DOJ Assistant AG Proposes Strategies to Combat Digital Market Monopolies
DOJ Assistant Attorney General of the Antitrust Division Jonathan Kanter proposed strategies to combat anticompetitive practices in the digital economy.
In a speech at the CRA Brussels Conference, Mr. Kanter emphasized that the digital landscape demands new tactics to address an old anticompetitive strategy – moat-building (i.e., the practice of constructing barriers to entry that prohibit competition and protect the position of a dominant party's core products or services). He asserted that unlike the robber barons of the industrial age, digital platforms scale very rapidly, have more complex relationships with partners and use moat-building to defend from threats in "every direction," not just the traditional vertical (supplier) and horizontal (competitor) directions. As a result, Mr. Kanter proposed three strategies to prevent moat-building in the digital economy.
- Revise merger enforcement tools to meet new market realities by focusing on "nascent competitor acquisitions" that are not purely horizontal or vertical, but instead can occur in novel, adjacent, or differentiated markets. As Mr. Kanter put it: "Moats surround the entire castle, which means buying up firms anywhere in the ecosystem."
- Evaluate potential moat-building strategies holistically and not just focus on one aspect of a firm’s conduct; rather, potential exclusionary conduct must be viewed in light of the firm’s entire course of conduct and overall strategy to maintain dominance.
- Target discriminatory and self-preferencing strategies that can strengthen moat-building efforts by discouraging potentially competitive businesses on a platform from innovating in ways that could create competition.
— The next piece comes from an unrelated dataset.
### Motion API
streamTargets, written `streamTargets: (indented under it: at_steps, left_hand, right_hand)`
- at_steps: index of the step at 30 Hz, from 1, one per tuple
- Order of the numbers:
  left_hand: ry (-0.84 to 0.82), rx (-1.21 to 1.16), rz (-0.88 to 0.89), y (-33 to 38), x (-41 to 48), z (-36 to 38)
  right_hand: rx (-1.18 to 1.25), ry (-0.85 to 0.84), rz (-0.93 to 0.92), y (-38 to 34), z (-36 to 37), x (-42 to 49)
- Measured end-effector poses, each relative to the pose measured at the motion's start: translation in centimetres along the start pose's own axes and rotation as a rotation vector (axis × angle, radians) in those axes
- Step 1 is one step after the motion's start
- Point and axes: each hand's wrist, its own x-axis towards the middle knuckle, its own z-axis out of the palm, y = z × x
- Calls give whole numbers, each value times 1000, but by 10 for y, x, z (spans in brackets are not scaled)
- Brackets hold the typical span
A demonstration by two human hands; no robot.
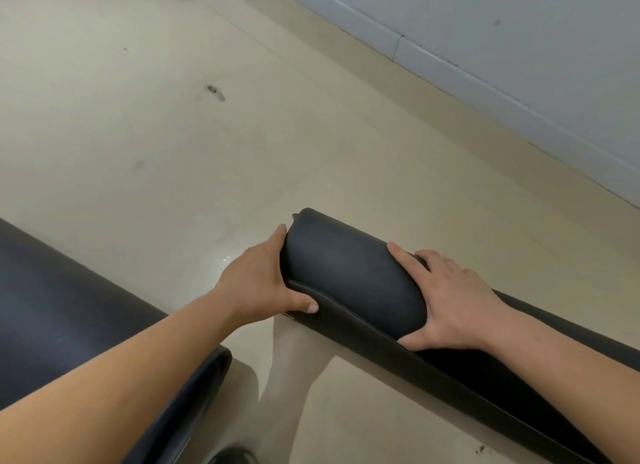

Mr. Kanter noted that to his third point, there is currently key legislation before Congress that would "clarify the illegality of anticompetitive and exclusionary discrimination by dominant platforms," which the DOJ supports and hopes to see become law.
Commentary
While AAG Kanter's remarks were focused on digital markets (e.g., fintech), he and FTC Chair Khan have announced a host of new enforcement policies that reach beyond digital markets. It is important that in-house counsel not confine their advice to precedent and provide practical guidance that reflects the new administration's views as to the role of antitrust.